This week a change was in the air.  We had a breath of almost spring temps for a few days.  Yesterday the high reached 10 °C before plummeting to below freezing temps with gusting 100KM per hour winds last night.  The brief thaw reminds that spring is not far away and lifts the spirit.

I have lots to do this weekend, so no time right now to have a long thoughtful blog, but I did want to write a bit before starting my day in earnest.  I awoke today and to my delight I found that dawn has crossed the magic line to arrive before 7 a.m.  My favourite time is the morning and this is a nice contrast to waking in darkness. 

I am very excited today because I am going to pick up a piece of art I bought last weekend.   Then, after attending to the day's chores I will head up to GopherBroke Farm near Collingwood to spend some time with my dear friends.

As those of you who visit this blog regularly might know, I live in an area of Toronto called Liberty Village and it is, among other things, an area where there are a good number of artist live-work spaces and thus has a thriving artistic community.  One of our local artists (actually Liberty Village's official artist-in-residence) Michael Golland has a project on the go which I absolutely had to be a part of.  The collection is called "A Work of Heart" and it is a fund raiser for the Laser Eagles Art Guild, a group which works with people with physical disabilities to produce works of art.  More on this later in the weekend when I have time to do it justice and can include a photo of my Heart hanging on my wall.

In the meantime, the full moon this week had me thinking about my all time favourite romantic movie - Moonstruck. 

According to Wiki:
Moonstruck is a 1987 romantic comedy film directed by Norman Jewison. The movie was released on December 18, 1987, receiving largely positive reviews from critics. The film went on to gross $80,640,528 at the North American box office, making it the fifth highest grossing of that year. The film was nominated for six Oscars at the 60th Academy Awards, winning three for Best Original Screenplay, Best Actress, and Best Supporting Actress.

If you happened not to be into romantic comedy's in 1987 and haven't caught it on late night reruns on TV, it is a real gem.  Now, over 20 years later it also has an extra bit of campy charm.

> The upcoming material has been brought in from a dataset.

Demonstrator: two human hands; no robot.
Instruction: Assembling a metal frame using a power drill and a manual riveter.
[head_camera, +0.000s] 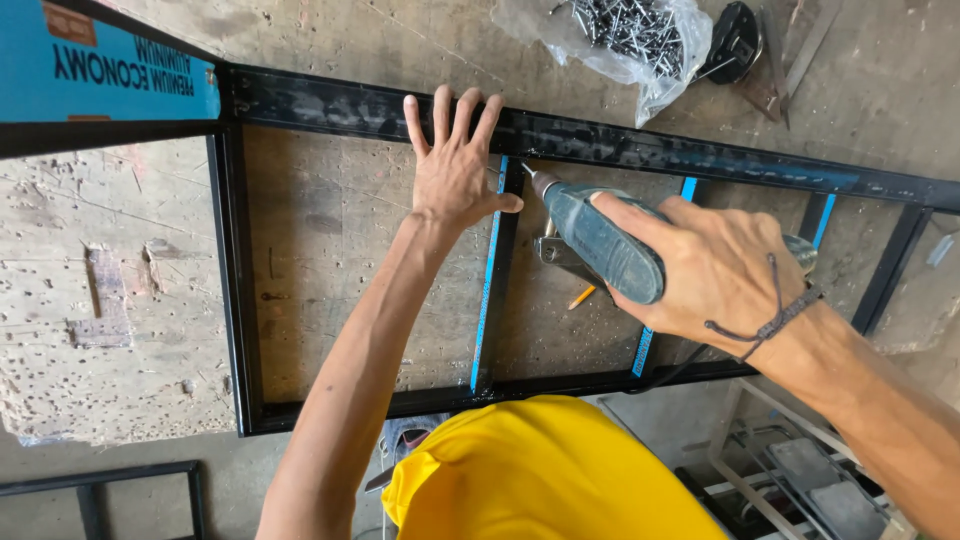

The theme is an eternal one,  a love triangle, but with some unique twists.  As the movie starts,  Loretta Castorini (Cher) is planning her wedding  to Johnny Cammareri (Danny Aiello). Loretta has been unlucky in love.  Married once before to a man she loved who died suddenly, she has decided to settle for a safe but loveless choice - Johnny.  Johnny leaves the country to tend to his dying mother and while he is away Loretta falls in love with his estranged brother Ronny (Nicolas Cage), who Johnny had asked her to locate and invite to the wedding.

As we watch the movie unfold we are left pondering the nature of true love and how sometimes it is impractical and complicated and the question is whether it can prevail over the easier choice - for Loretta to stick with Johnny and live a good but loveless life or whether she will follow her heart and live a life of passion and true love.

There are so many great things about this movie. The cast is just right - a young Nicolas Cage (he is a favourite of mine),  Cher at her acting best and Olympia Dukakis is perfect as Rose, Loretta's mother.  The others actors, the extended family of the Castorini's, are equally capable if less well known and add a lot of side bars and smiles to the main plot.  The music is a perfect backdrop for the Italian-Brooklyn location where the movie is set. 
My favourite part of the movie is Ronny's plea to Loretta, after they spend an evening together at the Opera.

“Loretta, I love you. Not like they told you love is, and I didn’t know this either, but love don’t make things nice – it ruins everything. It breaks your heart. It makes things a mess. We aren’t here to make things perfect. The snowflakes are perfect. The stars are perfect. Not us. Not us! We are here to ruin ourselves and to break our hearts and love the wrong people and *die*. The storybooks are *bullshit*. Now I want you to come upstairs with me and *get* in my bed!”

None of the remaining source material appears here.